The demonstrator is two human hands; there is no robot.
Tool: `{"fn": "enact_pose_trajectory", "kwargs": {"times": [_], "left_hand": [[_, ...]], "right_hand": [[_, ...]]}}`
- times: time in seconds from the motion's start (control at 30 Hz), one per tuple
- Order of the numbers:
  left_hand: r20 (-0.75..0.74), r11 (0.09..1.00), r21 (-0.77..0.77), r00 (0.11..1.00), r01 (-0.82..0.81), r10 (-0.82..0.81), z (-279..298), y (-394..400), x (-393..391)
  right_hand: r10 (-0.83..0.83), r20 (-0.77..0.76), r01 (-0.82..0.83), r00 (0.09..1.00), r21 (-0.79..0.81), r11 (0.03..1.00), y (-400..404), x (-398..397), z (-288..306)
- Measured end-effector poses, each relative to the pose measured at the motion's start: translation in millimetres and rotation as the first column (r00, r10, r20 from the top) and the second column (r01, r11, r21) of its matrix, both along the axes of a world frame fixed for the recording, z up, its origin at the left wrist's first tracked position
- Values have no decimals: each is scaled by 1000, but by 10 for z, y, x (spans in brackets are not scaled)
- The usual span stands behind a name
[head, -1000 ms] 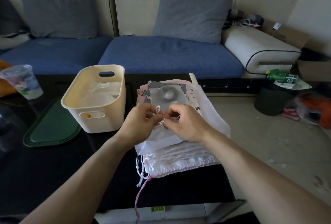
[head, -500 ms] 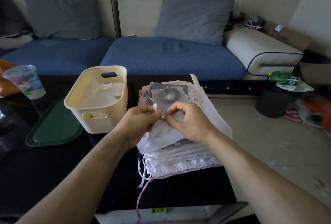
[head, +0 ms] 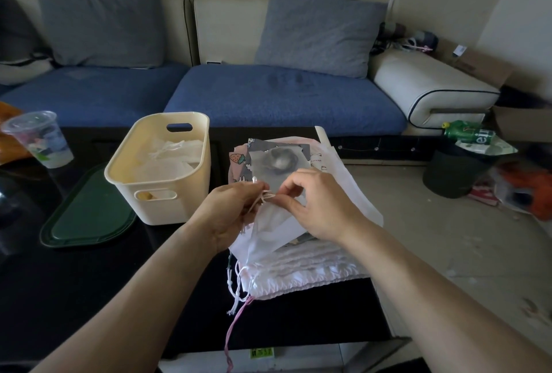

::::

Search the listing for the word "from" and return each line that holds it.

**Response:**
- times: time in seconds from the motion's start (control at 30 Hz), one per tuple
- Measured end-effector poses, each relative to the pose measured at the motion's start: translation in millimetres and rotation as the first column (r00, r10, r20 from the top) and the second column (r01, r11, r21) of its matrix, both along the axes of a world frame fixed for the recording, z up, its origin at the left wrist's first tracked position

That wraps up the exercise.